Como se o número de contaminados pela pandemia COVID-19 fosse pouco (por volta de 16 milhões) e como se fosse pouco também o número de mortes (na casa dos 440 mil), agora é o vírus da fome que bate à porta. Contam-se aos milhões os grupos familiares que vivem abaixo da linha da pobreza. Ao mesmo tempo, os sistemas de saúde público e privado ainda inspiram cuidados, enquanto as funerárias e hospitais vão se desfazendo dos corpos em covas abertas às pressas. As famílias enlutadas nem sequer podem contar com o conforto de uma despedida adequada.
A fúria incontrolada da pandemia não só expôs, mas levou às ruas e escancarou o rosto dos trabalhadores invisíveis. Além disso, agravou a situação precária dessa fatia populacional que habita a base da pirâmide socioeconômica. No mercado informal, realizam os trabalhos mais sujos e pesados, mais perigosos e mal remunerados. Vieram à luz do dia em busca do “auxílio emergencial”, e agora, com a diminuição deste em termos de valor e de alcance, tendem a voltar a seus esconderijos.
Isso mesmo! Trata-se de uma parte da população que “não mora, esconde-se”. No fundo dos porões e cortiços instáveis da cidade; nas longínquas, esquecidas e abandonadas periferias; em tendas de plástico espalhadas pelas praças e calçadas – assim vemos crescer dia a dia essa “porção do povo de Deus”. O forte aumento dos aluguéis, dos produtos alimentícios da cesta básica e do combustível vem afetando, em primeiro lugar, os que já se encontram mais vulneráveis.
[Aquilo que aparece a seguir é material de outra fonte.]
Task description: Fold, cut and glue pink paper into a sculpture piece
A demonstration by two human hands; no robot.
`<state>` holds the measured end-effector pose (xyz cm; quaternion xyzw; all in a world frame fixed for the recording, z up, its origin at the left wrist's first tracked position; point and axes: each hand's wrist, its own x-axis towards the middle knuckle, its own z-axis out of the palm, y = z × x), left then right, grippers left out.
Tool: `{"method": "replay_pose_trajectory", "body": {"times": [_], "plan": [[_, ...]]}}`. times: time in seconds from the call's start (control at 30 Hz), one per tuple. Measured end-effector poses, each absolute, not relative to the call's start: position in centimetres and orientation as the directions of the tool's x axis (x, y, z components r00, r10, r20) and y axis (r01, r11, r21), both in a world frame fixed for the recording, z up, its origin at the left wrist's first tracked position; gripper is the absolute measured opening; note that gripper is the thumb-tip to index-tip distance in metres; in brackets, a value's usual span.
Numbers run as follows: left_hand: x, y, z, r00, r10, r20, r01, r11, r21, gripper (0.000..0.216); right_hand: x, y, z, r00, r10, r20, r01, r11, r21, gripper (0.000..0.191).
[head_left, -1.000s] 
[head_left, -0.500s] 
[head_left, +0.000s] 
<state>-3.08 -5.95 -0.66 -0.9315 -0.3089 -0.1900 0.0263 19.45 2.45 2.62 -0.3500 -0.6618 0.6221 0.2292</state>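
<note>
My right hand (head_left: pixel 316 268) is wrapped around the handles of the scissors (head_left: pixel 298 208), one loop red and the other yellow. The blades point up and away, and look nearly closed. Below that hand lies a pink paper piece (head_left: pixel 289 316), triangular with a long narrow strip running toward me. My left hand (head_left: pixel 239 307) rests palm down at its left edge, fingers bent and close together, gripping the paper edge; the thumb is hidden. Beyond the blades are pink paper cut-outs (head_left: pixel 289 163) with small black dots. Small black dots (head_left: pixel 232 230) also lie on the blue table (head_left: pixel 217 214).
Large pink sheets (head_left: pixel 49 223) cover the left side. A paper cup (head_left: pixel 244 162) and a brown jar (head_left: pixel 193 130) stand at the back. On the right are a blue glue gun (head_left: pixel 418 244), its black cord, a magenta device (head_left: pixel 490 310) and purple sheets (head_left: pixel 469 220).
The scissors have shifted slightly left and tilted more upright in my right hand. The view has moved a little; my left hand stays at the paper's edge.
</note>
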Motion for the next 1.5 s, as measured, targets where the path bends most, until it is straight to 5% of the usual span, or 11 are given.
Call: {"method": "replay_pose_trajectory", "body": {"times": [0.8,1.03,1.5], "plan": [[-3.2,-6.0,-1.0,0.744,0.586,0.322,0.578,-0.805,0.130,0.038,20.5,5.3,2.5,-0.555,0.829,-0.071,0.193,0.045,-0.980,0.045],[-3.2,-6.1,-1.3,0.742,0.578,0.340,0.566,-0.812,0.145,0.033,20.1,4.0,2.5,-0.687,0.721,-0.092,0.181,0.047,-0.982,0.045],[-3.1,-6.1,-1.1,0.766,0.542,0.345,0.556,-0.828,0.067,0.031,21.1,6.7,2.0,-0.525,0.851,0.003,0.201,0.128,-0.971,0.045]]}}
O novo coronavírus, entre outras coisas, traz consigo o vírus da pobreza, da miséria e da fome.
O que fazer frente a tantas vítimas imediatas da pandemia, por um lado, e igualmente vítimas do desgoverno, de outro? Na verdade, muitas iniciativas já se encontram em curso. Movimentos, entidades, associações e organizações de base se mobilizam para socorrer boa parte desse contingente de pessoas desfavorecidas. No caso particular da Igreja Católica, são numerosas as pastorais sociais, comunidades, paróquias e dioceses que passaram a desenvolver programas de atendimento emergencial. A distribuição de “quentinhas” e de cestas básicas, hoje, é tudo, menos assistencialismo. Está em jogo a preservação de vidas feridas de morte.
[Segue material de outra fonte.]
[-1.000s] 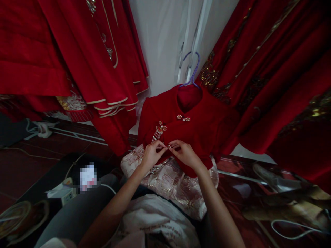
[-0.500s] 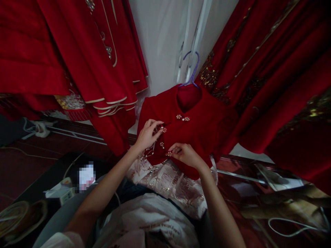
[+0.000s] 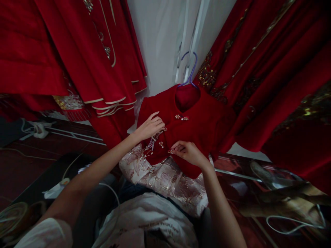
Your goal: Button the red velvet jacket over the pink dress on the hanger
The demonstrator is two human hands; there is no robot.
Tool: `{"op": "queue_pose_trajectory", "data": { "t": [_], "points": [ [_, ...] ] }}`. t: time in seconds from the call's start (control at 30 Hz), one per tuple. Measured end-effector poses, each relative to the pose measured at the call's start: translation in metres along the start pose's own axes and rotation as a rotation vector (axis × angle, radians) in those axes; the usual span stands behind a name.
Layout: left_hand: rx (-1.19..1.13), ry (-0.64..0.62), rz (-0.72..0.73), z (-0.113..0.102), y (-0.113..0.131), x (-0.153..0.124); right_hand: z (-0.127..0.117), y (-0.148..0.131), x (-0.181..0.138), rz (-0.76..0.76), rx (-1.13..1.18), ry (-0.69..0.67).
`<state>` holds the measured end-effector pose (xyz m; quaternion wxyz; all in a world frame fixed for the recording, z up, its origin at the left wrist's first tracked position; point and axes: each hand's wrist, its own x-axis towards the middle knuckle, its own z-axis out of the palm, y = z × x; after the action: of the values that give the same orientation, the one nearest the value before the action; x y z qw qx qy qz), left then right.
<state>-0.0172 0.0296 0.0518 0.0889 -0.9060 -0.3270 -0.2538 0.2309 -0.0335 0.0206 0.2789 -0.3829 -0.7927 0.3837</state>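
A red jacket hangs on a purple hanger in front of me. On its chest sits a pair of beaded flower buttons. My left hand lies on the left front panel with fingers stretched out, its fingertips over another beaded ornament. Strings of beads dangle below that hand. Between thumb and fingertips, my right hand pinches a beaded button by the front opening. One more flower button shows between the hands.
Red garments with cream trim hang at the left, and gold-embroidered red ones at the right. Shiny pale pink fabric lies over my lap. A white power strip rests at the lower left. White door handles stand behind the hanger.
My left hand has gone from a pinch at the beaded ornament to stretched fingers resting over it. My right hand keeps its pinch and has shifted slightly right.
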Motion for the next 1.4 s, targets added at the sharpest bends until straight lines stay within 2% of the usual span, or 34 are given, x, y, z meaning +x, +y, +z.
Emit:
{"op": "queue_pose_trajectory", "data": {
  "t": [0.2, 0.37, 0.5, 0.6, 0.73, 0.83, 1.07, 1.23, 1.4],
  "points": [
    [-0.062, 0.048, 0.006, 0.012, -0.007, 0.006, -0.005, 0.000, -0.002, 0.007, 0.011, 0.016],
    [-0.043, 0.072, 0.000, 0.014, -0.001, 0.006, -0.013, -0.003, -0.005, 0.017, 0.015, 0.023],
    [0.009, 0.199, -0.006, 0.011, 0.013, 0.022, -0.022, -0.006, -0.014, 0.045, 0.063, -0.071],
    [0.076, 0.231, 0.043, 0.010, 0.027, 0.044, -0.030, -0.009, -0.023, 0.072, 0.084, -0.150],
    [0.134, 0.245, -0.001, 0.012, 0.037, 0.069, -0.040, -0.013, -0.034, 0.102, 0.092, -0.170],
    [0.116, 0.242, -0.013, 0.010, 0.039, 0.078, -0.046, -0.015, -0.039, 0.126, 0.084, -0.149],
    [-0.048, 0.222, 0.013, -0.006, 0.040, 0.076, -0.053, -0.014, -0.041, 0.146, 0.083, -0.079],
    [-0.084, 0.158, 0.053, -0.014, 0.034, 0.074, -0.056, -0.021, -0.042, 0.165, 0.082, -0.103],
    [-0.092, 0.178, 0.039, -0.017, 0.036, 0.074, -0.055, -0.024, -0.041, 0.177, 0.079, -0.119]
  ]
}}
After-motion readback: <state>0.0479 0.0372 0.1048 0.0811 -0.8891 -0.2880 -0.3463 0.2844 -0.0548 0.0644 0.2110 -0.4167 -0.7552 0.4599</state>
Ao lado disso, continua valendo a pressão pela imunização de toda a população. Vacina para todos já! Se é verdade que a pandemia nos deixa expostos à mesma tempestade, não é certo que estamos todos no mesmo barco. Enquanto alguns podem se proteger com seu dinheiro e seus iates de luxo, a maioria navega em embarcações frágeis e batidas de todos os lados pelas ondas de várias crises superpostas. Corre-se até o risco de que a própria vacinação seja seletiva, o que, como lembra o Papa Francisco, seria uma das piores injustiças e imoralidades.
É hora de focar o que é mais urgente! Comida, imunização e cuidado. Cuidado com o qual Deus acompanha seu povo ao longo de toda a tradição judaico-cristã, ao mesmo tempo em que a Igreja procura manter a dignidade humana por meio dos princípios de sua Doutrina Social.